» **Dataset extract**
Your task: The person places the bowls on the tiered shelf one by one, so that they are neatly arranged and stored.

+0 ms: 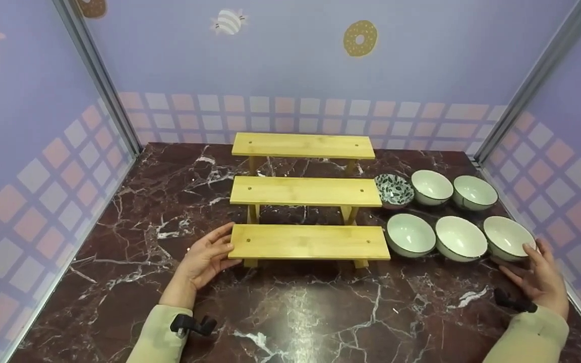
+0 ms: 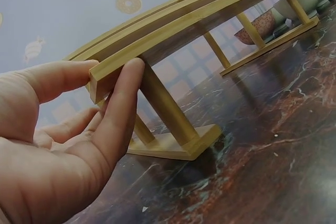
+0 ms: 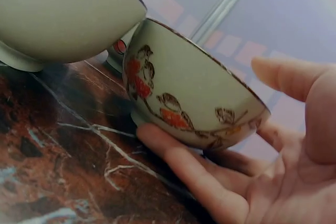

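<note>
A three-step wooden display stand (image 1: pixel 310 242) stands on the dark marbled table. At the left end of its lowest step, my left hand (image 1: pixel 209 259) pinches the plank; in the left wrist view the thumb (image 2: pixel 68 77) meets the plank's end and a finger reaches beneath. My right hand (image 1: pixel 542 277) is at the front right bowl (image 1: pixel 510 236), which is pale with red and brown painting outside. The right wrist view has its fingers (image 3: pixel 205 177) stretched low along that bowl's underside and the thumb (image 3: pixel 283 77) raised near the rim.
Right of the stand, two rows of bowls include a dark leaf-patterned one (image 1: pixel 394 189), pale ones (image 1: pixel 431 185) (image 1: pixel 461 237) and greenish ones (image 1: pixel 476 191) (image 1: pixel 410 234). Purple walls (image 1: pixel 290 60) enclose the table (image 1: pixel 321 312) at the back and sides.
</note>
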Demonstrator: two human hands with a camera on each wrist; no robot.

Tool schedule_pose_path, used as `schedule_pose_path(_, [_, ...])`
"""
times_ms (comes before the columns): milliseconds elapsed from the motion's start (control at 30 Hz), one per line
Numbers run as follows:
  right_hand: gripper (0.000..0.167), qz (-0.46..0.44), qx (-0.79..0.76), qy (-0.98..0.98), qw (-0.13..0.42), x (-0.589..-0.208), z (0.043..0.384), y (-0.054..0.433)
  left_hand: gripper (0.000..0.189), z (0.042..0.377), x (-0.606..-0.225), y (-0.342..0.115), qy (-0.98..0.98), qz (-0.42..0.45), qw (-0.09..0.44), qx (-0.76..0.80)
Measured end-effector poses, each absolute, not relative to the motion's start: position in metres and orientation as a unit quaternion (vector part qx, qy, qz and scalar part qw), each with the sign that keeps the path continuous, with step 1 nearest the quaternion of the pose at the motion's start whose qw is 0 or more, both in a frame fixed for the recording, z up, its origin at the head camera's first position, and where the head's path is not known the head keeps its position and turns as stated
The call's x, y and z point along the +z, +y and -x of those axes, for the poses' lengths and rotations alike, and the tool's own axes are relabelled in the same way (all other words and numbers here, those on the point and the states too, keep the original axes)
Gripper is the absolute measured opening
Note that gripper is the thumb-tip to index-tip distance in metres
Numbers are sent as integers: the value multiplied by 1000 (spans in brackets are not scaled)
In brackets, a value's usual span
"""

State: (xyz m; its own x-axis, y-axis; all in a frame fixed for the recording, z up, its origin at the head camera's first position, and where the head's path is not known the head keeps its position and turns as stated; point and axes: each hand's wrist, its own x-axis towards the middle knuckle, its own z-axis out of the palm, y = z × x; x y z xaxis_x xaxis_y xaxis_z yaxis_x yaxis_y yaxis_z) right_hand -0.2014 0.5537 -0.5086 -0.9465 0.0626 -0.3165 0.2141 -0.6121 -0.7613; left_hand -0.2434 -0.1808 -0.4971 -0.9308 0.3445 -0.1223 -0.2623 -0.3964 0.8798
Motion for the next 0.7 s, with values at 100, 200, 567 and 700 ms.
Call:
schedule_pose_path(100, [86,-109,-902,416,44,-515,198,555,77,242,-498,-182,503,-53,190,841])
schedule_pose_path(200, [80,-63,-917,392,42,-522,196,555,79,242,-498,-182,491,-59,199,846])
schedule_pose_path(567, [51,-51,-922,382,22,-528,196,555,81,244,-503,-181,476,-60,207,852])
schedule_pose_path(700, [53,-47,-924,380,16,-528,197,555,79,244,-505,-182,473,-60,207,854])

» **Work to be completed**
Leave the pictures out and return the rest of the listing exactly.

» **Result of this task**
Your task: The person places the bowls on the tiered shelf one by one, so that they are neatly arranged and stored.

+0 ms: 
+0 ms: 
+0 ms: 

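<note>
A three-step wooden display stand (image 1: pixel 310 242) stands on the dark marbled table. At the left end of its lowest step, my left hand (image 1: pixel 209 259) pinches the plank; in the left wrist view the thumb (image 2: pixel 68 77) meets the plank's end and a finger reaches beneath. My right hand (image 1: pixel 542 277) is at the front right bowl (image 1: pixel 510 236), which is pale with red and brown painting outside. The right wrist view has its fingers (image 3: pixel 205 177) stretched low along that bowl's underside and the thumb (image 3: pixel 283 77) raised near the rim.
Right of the stand, two rows of bowls include a dark leaf-patterned one (image 1: pixel 394 189), pale ones (image 1: pixel 431 185) (image 1: pixel 461 237) and greenish ones (image 1: pixel 476 191) (image 1: pixel 410 234). Purple walls (image 1: pixel 290 60) enclose the table (image 1: pixel 321 312) at the back and sides.
</note>
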Demonstrator: two human hands with a camera on each wrist; no robot.

Tool schedule_pose_path, used as `schedule_pose_path(_, [_, ...])`
"""
times_ms (comes before the columns): milliseconds elapsed from the motion's start (control at 30 Hz), one per line
Numbers run as follows:
  right_hand: gripper (0.000..0.167), qz (-0.46..0.44), qx (-0.79..0.76), qy (-0.98..0.98), qw (-0.13..0.42), x (-0.589..-0.208), z (0.043..0.384), y (-0.054..0.433)
  left_hand: gripper (0.000..0.189), z (0.042..0.377), x (-0.606..-0.225), y (-0.342..0.115), qy (-0.98..0.98), qz (-0.42..0.45), qw (-0.09..0.44), qx (-0.76..0.80)
Measured end-effector poses, each absolute, not relative to the motion's start: position in metres and orientation as a unit quaternion (vector part qx, qy, qz and scalar part qw), each with the sign that keeps the path continuous, with step 1 nearest the quaternion of the pose at the motion's start whose qw is 0 or more, both in a frame fixed for the recording, z up, its origin at the head camera's first position, and where the head's path is not known the head keeps its position and turns as stated
The call's x, y and z point along the +z, +y and -x of those axes, for the poses' lengths and rotations alike, and the tool's own axes are relabelled in the same way (all other words and numbers here, those on the point and the states too, keep the original axes)
Gripper is the absolute measured opening
Note that gripper is the thumb-tip to index-tip distance in metres
Numbers are sent as integers: the value multiplied by 1000 (spans in brackets are not scaled)
In brackets, a value's usual span
"""

State: (xyz m; its own x-axis, y-axis; all in a frame fixed for the recording, z up, its origin at the head camera's first position, and where the head's path is not known the head keeps its position and turns as stated; point and axes: each hand's wrist, its own x-axis towards the middle knuckle, its own z-axis out of the palm, y = z × x; x y z xaxis_x xaxis_y xaxis_z yaxis_x yaxis_y yaxis_z) right_hand -0.2014 0.5537 -0.5086 -0.9465 0.0626 -0.3165 0.2141 -0.6121 -0.7613; left_hand -0.2434 -0.1808 -0.4971 -0.9308 0.3445 -0.1223 -0.2623 -0.3964 0.8798
Motion for the next 0.7 s, with values at 100, 200, 567 and 700 ms.
Call:
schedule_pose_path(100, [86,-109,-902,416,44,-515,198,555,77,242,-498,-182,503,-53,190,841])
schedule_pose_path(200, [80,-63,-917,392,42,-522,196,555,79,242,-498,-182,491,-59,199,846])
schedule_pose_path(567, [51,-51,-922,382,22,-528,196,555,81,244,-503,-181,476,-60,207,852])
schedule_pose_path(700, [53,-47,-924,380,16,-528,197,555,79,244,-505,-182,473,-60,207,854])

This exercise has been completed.